Of the lines below, reproduce exactly those from the line containing "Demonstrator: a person" to the end, including both the first and the last.

┄┄┄┄┄┄┄┄┄┄┄┄┄┄┄┄┄┄┄┄

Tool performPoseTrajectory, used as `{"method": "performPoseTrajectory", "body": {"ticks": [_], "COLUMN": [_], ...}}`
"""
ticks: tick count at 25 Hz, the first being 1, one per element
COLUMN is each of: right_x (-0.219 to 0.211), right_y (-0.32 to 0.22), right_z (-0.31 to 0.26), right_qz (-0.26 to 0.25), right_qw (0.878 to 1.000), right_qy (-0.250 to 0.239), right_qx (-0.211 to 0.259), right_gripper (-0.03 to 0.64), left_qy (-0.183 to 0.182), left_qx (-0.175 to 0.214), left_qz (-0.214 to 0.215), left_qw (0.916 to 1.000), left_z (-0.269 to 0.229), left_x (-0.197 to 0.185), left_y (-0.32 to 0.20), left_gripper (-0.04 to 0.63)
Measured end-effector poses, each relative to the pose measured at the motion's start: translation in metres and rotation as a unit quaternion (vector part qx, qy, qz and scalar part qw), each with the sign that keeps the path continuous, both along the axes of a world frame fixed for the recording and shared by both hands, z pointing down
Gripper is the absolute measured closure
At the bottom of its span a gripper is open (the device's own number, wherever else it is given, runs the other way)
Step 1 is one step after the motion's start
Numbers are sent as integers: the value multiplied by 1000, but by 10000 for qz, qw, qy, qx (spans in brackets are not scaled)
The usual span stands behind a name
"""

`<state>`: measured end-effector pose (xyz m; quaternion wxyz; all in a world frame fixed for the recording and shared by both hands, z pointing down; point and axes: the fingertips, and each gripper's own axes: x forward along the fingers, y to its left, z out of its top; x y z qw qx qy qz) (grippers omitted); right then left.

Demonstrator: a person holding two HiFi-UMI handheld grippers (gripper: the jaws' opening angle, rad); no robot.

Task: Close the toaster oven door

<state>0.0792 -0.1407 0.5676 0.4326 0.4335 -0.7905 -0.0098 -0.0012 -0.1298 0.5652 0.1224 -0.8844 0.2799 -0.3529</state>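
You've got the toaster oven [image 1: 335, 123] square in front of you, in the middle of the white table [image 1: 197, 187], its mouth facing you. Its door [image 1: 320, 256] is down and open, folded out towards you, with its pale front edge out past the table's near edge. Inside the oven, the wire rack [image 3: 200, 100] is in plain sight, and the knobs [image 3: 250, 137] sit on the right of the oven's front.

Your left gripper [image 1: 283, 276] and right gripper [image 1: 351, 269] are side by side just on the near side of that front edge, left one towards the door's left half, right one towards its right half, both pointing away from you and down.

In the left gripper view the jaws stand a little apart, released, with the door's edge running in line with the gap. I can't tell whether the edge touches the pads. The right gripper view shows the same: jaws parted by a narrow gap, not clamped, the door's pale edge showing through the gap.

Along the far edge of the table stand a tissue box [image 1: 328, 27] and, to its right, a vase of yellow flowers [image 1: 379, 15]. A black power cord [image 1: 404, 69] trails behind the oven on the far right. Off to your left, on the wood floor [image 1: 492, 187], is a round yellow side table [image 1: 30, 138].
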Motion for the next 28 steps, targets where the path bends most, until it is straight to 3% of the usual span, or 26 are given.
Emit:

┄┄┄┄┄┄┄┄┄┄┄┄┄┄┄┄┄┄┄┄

■ **OUTPUT FOR THIS EXERCISE**
Demonstrator: a person holding two HiFi-UMI handheld grippers (gripper: the jaws' opening angle, rad); no robot.

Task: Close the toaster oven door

<state>0.0792 -0.1407 0.5676 0.4326 0.4335 -0.7905 -0.0098 -0.0012 -0.1298 0.5652 0.1224 -0.8844 0.2799 -0.3529</state>
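You've got the toaster oven [image 1: 335, 123] square in front of you, in the middle of the white table [image 1: 197, 187], its mouth facing you. Its door [image 1: 320, 256] is down and open, folded out towards you, with its pale front edge out past the table's near edge. Inside the oven, the wire rack [image 3: 200, 100] is in plain sight, and the knobs [image 3: 250, 137] sit on the right of the oven's front.

Your left gripper [image 1: 283, 276] and right gripper [image 1: 351, 269] are side by side just on the near side of that front edge, left one towards the door's left half, right one towards its right half, both pointing away from you and down.

In the left gripper view the jaws stand a little apart, released, with the door's edge running in line with the gap. I can't tell whether the edge touches the pads. The right gripper view shows the same: jaws parted by a narrow gap, not clamped, the door's pale edge showing through the gap.

Along the far edge of the table stand a tissue box [image 1: 328, 27] and, to its right, a vase of yellow flowers [image 1: 379, 15]. A black power cord [image 1: 404, 69] trails behind the oven on the far right. Off to your left, on the wood floor [image 1: 492, 187], is a round yellow side table [image 1: 30, 138].
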Motion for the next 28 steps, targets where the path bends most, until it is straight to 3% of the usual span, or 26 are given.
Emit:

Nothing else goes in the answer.